CDD THÈSE CIFRE " Modélisation multi-physiques de l’oxydation hautes températures de métaux - application aux alliages et configurations industrielles ”
Le PIMM et Air Liquide travaillent en commun depuis de nombreuses années sur le thème de la combustion des métaux en présence d’oxygène pur visant à accroître la sécurité et la fiabilité des procédés industriels actuels et futurs. Trois doctorats (2010-2013, 2018-2021, 2023-2026) ont permis en particulier de progresser dans la compréhension des mécanismes d’allumage d’une combustion en utilisant un dépôt d’énergie laser comme source thermique. La partie propagation de la combustion reste cependant encore lacunaire.
Le sujet proposé s’inscrit dans la continuité de ce travail et se propose d’aborder les points suivants :
1 Validation expérimentale fine.
1.1 Validation thermique/Fréquence de chute des gouttes
1.2 Evaluation de la quantité d’O intégrée dans le barreau (mesure de masse)
1.3 Essais de radiographie à chaud/analyse chimique
2 Etude de géométries et de conditions plus réalistes
2.1 Dbarreau vs Eplaque
Par principe, le test ASTM G124 repose sur l’hypothèse que la combustion d’un barreau est représentative de la combustion d’une pièce plane de même épaisseur.
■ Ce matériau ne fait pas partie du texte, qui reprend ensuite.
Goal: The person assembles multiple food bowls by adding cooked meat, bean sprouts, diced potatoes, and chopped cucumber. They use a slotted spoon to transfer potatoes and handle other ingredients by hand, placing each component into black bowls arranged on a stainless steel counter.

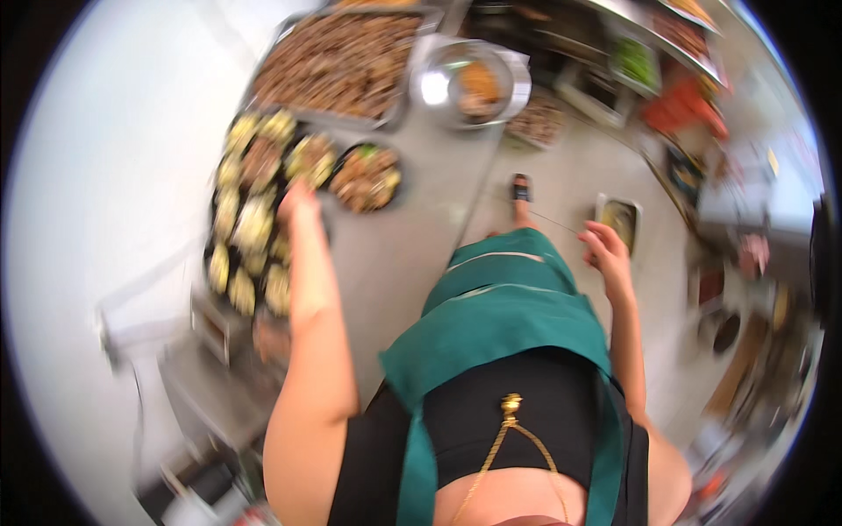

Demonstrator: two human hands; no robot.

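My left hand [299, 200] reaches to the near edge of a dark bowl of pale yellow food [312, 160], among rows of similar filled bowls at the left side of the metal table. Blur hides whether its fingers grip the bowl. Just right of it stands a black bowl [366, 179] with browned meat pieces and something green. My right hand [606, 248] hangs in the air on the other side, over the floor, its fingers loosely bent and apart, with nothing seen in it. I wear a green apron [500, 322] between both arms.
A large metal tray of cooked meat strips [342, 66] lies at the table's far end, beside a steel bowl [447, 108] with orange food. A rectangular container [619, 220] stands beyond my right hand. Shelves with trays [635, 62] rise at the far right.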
Dans la précédente thèse nous avons montré, comme pré-sentis dans la littérature, que la propagation de la combustion est essentiellement guidée par l’équilibre thermiques du système. Or, le barreau et la plaque n’ont pas le même comportement thermique. Dans la présente étude, nous proposons de redéfinir la règle sur ce sujet. Pour ce faire, des simulations numériques seront réalisées pour différentes géométries, les seuils d’allumage seront identifiés à chaque fois et une loi de corrélation sera établie.
2.2 Loi de propagation en fonction de l’épaisseur
A la suite des développements précédents, nous établirons une corrélation entre les vitesses de propagations de la combustion pour les barreaux et pour les plaques en fonction de l’épaisseur. L’idée étant de rendre le modèle plus proche des configurations industrielles réelles et utilisable pour Air Liquide.
2.3 . Effet de la pression
La question de l’effet de la pression sur la combustion à également été effleurée durant la précédente thèse, nous proposons maintenant d’étudier plus finement le comportement de la combustion (augmentation de l’oxygène incorporé dans le métal, effet de seuil, …) sous de plus grandes pressions i.e. proches des configurations industrielles (autour de 100 bars) et nous envisageons d’extrapoler sur des configurations extrêmes (autour de 700 bars) afin d’ouvrir sur de nouvelles applications potentielles.
3. Ajout d’élément d’alliage (Cr, Ni).
Pour faire suite à ces différentes analyses physiques, le sujet majeur de la thèse proposé ici sera l’incorporation dans le modèle actuel d’éléments d’alliages (Cr et/ou Ni). Cela a pour vocation, de continuer la création de connaissance pour la communauté scientifique du domaine mais également de se rapprocher encore des configurations industrielles réelles qui font intervenir des alliages. L’approche ne porte pas encore sur la représentation d’un alliage complexe (316L, Inconel, …) mais sur l’identification des effets des éléments d’alliage. Cette tâche est au cœur de la nouvelle thèse, elle intégrera les différentes validations faites précédemment. Il s’agit de l’action la plus risquée à cause de la complexité des réactions qui en découleront et fera l’objet d’une revue de la littérature poussée, d’essais et d’analyses spécifiques.